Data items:
########################################
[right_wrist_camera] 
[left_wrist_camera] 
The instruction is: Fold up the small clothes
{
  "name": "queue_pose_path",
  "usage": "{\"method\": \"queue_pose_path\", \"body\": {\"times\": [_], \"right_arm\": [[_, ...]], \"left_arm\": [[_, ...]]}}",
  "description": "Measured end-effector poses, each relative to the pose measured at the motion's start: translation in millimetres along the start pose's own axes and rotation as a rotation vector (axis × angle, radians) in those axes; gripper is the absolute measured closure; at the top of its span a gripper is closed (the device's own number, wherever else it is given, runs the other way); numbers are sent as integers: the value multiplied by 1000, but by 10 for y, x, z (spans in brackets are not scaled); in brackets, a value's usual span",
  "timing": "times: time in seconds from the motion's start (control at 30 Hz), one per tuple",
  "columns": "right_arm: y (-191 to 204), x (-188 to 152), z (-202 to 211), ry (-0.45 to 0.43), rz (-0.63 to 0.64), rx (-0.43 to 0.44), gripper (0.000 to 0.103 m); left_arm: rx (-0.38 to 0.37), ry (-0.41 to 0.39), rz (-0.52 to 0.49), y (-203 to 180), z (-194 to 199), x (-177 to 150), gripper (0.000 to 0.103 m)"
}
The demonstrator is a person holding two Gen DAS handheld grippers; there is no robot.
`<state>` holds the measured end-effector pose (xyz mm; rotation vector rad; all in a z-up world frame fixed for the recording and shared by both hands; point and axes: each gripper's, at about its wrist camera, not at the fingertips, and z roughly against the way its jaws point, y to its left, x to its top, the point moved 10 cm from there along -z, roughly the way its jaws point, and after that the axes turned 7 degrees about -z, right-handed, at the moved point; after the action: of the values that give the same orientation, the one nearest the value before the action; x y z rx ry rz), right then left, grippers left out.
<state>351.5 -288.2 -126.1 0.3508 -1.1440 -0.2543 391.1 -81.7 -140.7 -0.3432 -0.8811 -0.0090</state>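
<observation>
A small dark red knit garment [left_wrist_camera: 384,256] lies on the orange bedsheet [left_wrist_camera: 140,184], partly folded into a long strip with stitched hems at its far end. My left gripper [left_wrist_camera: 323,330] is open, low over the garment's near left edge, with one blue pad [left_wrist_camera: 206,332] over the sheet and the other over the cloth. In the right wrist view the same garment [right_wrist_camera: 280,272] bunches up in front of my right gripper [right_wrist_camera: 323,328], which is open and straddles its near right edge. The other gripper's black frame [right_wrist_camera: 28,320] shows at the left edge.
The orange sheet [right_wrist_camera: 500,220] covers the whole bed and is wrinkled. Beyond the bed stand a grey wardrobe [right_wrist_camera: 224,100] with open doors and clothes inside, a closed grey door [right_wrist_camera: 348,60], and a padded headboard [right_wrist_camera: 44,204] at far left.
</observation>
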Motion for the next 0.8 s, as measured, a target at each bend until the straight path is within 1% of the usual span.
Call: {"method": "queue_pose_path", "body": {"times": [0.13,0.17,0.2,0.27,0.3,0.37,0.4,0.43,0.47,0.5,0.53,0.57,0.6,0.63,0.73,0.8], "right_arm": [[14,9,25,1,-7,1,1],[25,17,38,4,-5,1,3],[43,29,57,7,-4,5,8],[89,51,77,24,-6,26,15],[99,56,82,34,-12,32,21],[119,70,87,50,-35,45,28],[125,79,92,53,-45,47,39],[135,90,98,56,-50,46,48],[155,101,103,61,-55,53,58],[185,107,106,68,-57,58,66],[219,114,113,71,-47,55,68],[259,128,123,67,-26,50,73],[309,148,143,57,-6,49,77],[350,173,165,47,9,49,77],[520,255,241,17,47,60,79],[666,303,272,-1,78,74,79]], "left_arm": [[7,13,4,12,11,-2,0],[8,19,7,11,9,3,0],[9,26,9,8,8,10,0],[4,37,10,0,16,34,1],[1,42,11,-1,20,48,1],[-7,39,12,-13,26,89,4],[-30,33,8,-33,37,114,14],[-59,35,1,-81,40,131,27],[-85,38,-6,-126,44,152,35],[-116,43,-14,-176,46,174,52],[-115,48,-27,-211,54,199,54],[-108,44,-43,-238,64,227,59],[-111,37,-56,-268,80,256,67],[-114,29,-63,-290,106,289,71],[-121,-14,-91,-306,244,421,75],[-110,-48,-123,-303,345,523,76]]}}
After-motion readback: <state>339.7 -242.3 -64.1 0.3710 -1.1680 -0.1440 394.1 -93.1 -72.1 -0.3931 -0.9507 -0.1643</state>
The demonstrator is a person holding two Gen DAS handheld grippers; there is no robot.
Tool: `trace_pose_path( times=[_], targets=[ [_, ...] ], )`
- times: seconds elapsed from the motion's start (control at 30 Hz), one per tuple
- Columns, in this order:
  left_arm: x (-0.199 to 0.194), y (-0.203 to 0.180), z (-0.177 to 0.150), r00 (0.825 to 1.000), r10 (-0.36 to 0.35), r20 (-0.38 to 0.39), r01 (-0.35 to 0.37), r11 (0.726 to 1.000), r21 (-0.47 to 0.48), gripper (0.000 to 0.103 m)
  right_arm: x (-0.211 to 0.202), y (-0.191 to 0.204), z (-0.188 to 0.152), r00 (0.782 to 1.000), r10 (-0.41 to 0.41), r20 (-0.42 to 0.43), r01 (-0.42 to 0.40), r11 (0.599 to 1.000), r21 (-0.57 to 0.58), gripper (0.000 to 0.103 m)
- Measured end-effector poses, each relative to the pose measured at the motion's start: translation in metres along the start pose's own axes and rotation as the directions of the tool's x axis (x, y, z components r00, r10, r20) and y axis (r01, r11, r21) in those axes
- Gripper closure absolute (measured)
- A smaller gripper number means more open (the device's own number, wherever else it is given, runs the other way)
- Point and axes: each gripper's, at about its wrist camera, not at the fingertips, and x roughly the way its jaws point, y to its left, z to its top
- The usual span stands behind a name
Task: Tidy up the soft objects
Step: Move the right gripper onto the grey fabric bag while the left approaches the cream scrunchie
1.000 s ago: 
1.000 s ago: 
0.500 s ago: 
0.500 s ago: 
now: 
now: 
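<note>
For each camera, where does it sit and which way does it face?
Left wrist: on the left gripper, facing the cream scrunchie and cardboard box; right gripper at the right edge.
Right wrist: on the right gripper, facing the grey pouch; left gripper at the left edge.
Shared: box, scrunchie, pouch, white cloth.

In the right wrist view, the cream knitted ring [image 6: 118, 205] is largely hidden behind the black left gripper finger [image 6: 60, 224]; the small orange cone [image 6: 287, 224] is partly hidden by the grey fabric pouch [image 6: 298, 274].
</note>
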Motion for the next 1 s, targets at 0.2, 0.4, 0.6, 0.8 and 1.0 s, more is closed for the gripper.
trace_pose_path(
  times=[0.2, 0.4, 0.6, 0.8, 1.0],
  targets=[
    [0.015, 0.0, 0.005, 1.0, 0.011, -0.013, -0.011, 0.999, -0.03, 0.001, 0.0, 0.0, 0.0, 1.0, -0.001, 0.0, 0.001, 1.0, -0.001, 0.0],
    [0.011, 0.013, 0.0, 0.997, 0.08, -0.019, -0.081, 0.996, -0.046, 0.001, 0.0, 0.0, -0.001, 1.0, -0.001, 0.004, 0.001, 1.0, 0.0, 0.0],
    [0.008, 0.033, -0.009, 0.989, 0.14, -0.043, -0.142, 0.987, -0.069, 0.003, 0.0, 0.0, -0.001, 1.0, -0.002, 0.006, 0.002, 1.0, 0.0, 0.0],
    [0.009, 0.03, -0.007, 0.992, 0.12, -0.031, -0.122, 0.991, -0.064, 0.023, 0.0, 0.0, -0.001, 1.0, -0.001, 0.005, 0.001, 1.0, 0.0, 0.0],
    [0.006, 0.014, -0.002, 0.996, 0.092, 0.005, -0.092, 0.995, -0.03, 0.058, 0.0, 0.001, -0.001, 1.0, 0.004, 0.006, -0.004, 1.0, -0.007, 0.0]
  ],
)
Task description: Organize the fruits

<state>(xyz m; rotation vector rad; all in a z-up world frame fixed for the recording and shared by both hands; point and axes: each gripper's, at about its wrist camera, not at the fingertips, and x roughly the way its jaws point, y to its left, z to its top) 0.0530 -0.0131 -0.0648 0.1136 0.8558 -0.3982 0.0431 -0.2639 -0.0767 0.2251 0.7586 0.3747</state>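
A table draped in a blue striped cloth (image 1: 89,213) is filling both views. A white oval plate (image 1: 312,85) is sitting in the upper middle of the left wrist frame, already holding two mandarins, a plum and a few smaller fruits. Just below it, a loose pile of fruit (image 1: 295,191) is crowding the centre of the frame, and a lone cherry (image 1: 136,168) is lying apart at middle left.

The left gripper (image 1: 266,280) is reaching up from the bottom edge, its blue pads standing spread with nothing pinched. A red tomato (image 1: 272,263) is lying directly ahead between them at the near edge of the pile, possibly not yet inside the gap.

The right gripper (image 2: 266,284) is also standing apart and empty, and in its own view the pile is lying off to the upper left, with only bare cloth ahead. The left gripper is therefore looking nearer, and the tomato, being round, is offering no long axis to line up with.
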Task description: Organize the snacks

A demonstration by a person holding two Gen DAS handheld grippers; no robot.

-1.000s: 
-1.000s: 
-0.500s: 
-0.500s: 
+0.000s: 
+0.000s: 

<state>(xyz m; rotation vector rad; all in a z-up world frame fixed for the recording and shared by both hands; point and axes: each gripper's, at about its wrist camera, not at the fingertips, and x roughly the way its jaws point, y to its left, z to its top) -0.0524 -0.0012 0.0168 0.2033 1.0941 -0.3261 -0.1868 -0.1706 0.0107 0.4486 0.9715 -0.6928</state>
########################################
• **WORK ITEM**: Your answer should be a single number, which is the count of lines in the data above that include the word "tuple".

• **RESULT OF THE TASK**: 2